# ws_version_ch2.ipynb
## WESmith 03/06/24

## Working thru book's chapter 2 in a personalized way.

## TOKENIZATION

In [None]:
# Importing the tiktoken library
import tiktoken

# Initializing a tokenizer for the 'cl100k_base' model
# This tokenizer is designed to work with the 'ada-002' embedding model
tokenizer = tiktoken.get_encoding("cl100k_base")

# Using the tokenizer to encode the text 'hey there'
# The resulting output is a list of integers representing the encoded text
# This is the input format required for embedding using the 'ada-002' model
tokenizer.encode('hey there, you, and you')  # WS mods

## READING PDF

In [None]:
import PyPDF2
from tqdm import tqdm  # tqdm is a progress meter

# Open the PDF file in read-binary mode
author_file = '../data/pds2.pdf'                  # WS large, 16M
ws_file     = '../data/journal.pone.0000404.pdf'  # WS much smaller, 561K

pages = []  # WS

with open(ws_file, 'rb') as file:                 # WS

    # Create a PDF reader object
    reader = PyPDF2.PdfReader(file)

    # Initialize an empty string to hold the text
    #principles_of_ds = ''
    file_txt = ''  # WS
    
    # Loop through each page in the PDF file
    for page in tqdm(reader.pages):
        text = page.extract_text()
        pages.append(text)   # WS
        #principles_of_ds += '\n\n' + text[text.find(' ]')+2:]
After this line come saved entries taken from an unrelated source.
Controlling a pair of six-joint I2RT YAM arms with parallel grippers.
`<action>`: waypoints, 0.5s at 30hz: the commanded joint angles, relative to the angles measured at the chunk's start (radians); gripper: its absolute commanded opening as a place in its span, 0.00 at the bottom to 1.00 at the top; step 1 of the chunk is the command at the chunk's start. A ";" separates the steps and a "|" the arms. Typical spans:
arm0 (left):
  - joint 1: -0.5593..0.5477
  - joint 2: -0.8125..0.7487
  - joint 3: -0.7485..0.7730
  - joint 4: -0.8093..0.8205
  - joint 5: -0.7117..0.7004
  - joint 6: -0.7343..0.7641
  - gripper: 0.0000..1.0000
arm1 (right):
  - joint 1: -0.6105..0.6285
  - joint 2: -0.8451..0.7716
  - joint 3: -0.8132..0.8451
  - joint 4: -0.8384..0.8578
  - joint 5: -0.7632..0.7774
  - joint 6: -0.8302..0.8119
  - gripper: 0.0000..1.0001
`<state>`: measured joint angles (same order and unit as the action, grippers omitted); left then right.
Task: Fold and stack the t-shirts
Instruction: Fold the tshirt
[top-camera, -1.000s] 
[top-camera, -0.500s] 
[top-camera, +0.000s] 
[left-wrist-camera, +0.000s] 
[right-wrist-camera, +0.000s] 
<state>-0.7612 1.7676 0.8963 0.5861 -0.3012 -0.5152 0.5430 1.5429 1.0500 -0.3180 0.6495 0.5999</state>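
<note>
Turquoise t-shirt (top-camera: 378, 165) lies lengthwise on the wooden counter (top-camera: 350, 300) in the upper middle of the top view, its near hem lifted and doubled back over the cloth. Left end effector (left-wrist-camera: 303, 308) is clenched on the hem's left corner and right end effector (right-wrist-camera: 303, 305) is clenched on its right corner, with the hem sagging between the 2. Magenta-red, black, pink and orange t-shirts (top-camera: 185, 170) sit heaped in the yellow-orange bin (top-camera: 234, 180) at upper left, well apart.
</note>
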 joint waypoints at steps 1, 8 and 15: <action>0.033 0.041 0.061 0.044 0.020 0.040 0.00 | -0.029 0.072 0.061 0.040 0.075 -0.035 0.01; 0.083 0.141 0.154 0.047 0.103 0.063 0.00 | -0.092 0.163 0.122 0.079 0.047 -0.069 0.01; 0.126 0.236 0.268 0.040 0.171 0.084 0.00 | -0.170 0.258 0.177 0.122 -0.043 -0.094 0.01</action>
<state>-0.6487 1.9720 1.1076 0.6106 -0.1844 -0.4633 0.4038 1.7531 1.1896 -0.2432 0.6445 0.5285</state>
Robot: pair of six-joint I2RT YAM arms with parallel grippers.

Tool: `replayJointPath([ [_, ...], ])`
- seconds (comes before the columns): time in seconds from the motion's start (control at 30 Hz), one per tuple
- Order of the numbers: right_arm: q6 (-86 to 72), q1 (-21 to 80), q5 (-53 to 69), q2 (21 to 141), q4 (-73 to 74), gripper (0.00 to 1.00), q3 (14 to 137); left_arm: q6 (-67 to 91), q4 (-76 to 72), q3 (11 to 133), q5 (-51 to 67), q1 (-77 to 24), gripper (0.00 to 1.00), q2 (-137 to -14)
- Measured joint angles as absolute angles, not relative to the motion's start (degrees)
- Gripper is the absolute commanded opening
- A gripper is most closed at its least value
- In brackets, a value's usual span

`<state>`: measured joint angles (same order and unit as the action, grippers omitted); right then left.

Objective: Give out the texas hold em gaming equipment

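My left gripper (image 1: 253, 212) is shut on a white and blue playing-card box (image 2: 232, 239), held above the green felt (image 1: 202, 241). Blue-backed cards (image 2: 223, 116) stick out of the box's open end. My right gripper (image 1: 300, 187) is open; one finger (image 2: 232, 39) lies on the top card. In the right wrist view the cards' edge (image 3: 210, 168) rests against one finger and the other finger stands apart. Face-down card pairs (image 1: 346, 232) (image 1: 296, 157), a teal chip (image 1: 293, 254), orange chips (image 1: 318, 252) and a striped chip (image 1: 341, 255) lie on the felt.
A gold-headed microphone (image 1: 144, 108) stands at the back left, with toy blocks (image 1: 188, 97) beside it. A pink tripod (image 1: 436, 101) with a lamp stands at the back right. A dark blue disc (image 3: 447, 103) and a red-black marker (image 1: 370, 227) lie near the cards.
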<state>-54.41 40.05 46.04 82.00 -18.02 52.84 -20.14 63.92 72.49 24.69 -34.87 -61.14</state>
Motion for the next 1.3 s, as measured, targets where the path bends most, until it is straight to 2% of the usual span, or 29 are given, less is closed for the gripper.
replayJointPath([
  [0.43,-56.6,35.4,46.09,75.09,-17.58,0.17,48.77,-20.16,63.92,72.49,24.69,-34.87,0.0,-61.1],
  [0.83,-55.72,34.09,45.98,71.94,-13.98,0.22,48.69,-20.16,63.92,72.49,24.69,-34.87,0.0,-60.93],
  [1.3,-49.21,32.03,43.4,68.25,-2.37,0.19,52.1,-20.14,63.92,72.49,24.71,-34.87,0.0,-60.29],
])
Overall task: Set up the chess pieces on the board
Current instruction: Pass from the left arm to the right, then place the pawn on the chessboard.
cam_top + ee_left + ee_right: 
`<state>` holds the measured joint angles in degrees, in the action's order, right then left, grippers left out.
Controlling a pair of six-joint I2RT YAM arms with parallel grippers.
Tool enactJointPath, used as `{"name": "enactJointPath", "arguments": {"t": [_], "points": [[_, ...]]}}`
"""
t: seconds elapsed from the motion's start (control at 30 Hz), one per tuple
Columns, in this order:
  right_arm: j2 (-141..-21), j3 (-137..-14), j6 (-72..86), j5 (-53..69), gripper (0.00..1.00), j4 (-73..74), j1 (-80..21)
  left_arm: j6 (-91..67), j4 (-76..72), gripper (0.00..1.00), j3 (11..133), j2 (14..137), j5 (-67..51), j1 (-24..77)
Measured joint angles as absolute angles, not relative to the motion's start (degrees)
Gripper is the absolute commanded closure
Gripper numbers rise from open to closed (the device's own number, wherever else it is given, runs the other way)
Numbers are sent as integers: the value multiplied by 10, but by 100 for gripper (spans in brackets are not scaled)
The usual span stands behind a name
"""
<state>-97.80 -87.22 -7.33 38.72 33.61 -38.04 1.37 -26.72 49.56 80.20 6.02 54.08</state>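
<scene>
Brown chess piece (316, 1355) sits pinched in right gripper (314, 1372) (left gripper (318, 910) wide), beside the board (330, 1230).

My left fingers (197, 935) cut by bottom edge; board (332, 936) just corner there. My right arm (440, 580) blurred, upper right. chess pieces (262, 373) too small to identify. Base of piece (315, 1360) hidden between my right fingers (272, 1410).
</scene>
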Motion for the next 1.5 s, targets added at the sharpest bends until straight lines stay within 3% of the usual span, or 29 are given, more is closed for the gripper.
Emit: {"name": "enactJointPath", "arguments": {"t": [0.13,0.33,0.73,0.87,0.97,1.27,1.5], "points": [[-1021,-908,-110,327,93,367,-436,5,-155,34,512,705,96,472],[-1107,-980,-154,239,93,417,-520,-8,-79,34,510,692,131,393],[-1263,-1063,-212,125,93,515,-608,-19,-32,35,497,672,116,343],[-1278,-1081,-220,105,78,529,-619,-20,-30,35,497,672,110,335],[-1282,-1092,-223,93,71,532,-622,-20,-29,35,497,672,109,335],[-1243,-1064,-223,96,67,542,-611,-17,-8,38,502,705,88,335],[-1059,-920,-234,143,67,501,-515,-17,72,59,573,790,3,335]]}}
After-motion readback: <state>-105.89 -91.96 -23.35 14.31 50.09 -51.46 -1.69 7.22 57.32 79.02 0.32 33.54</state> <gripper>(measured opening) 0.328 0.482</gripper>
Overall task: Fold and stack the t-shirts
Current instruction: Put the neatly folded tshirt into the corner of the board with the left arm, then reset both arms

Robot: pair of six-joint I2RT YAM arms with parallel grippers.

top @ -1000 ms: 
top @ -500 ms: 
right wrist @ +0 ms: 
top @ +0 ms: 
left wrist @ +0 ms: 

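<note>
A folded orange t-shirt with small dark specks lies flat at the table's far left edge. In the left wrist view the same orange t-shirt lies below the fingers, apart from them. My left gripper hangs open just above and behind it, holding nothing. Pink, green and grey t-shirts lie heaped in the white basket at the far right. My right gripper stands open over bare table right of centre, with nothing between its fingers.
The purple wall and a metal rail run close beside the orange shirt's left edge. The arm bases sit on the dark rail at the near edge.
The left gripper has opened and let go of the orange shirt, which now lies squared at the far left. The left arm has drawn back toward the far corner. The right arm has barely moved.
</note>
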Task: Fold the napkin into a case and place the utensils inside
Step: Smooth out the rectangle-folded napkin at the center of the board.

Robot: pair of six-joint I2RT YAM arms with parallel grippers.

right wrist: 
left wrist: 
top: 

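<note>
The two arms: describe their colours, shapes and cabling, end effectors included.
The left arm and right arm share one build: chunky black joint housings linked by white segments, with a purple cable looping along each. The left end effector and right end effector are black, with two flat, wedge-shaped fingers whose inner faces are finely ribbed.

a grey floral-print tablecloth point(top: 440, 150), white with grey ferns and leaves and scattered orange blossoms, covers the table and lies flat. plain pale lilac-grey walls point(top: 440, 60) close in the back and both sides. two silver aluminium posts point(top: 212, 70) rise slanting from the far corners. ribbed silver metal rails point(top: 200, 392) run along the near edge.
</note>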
        # WS find() returns the number found; if ' ]' not found, -1 returned, and '\n\n' + text[2 - 1] is catenated:
        # WS for my pdf, this misses the first char of the page: it, text[1] is added, not text[0]; 
        # WS this may work for author's pdf: it may have ] chars, my pdf doesn't have any ' ]' 'space-bracket' tokens
        file_txt += '\n\n' + text[text.find(' ]')+2:]  # WS if ' ]' not found, -1 returned, 

# Print the final string containing all the text from the PDF file
#principles_of_ds = principles_of_ds.strip()
#file_txt = file_txt.strip()

#print(len(principles_of_ds))
print(len(file_txt))

In [None]:
dd = tokenizer.encode(pages[0])  # WS works
pages[0][:70], dd[:10]  #WS

In [None]:
ee = tokenizer.encode(file_txt)  # WS
file_txt[:50], ee[:10]

In [None]:
tokenizer.encode('Subspace')

In [None]:
tokenizer.encode('\n\n')

In [None]:
tokenizer.encode('ub')

In [None]:
tokenizer.encode('space')

## HASHING

In [None]:
import hashlib

def my_hash(s):
    # Return the MD5 hash of the input string as a hexadecimal string
    return hashlib.md5(s.encode()).hexdigest()

my_hash('I love to hash it')

## OVERLAPPING CHUNKS

In [None]:
import re

# Function to split the text into chunks of a maximum number of tokens. Inspired by OpenAI
def overlapping_chunks(text, max_tokens = 500, overlapping_factor = 5):
    '''
    max_tokens: tokens we want per chunk
    overlapping_factor: number of sentences to start each chunk with that overlaps with the previous chunk
    '''

    # Split the text using punctuation
    sentences = re.split(r'[.?!]', text)

    # Get the number of tokens for each sentence
    n_tokens = [len(tokenizer.encode(" " + sentence)) for sentence in sentences]
    
    chunks, tokens_so_far, chunk = [], 0, []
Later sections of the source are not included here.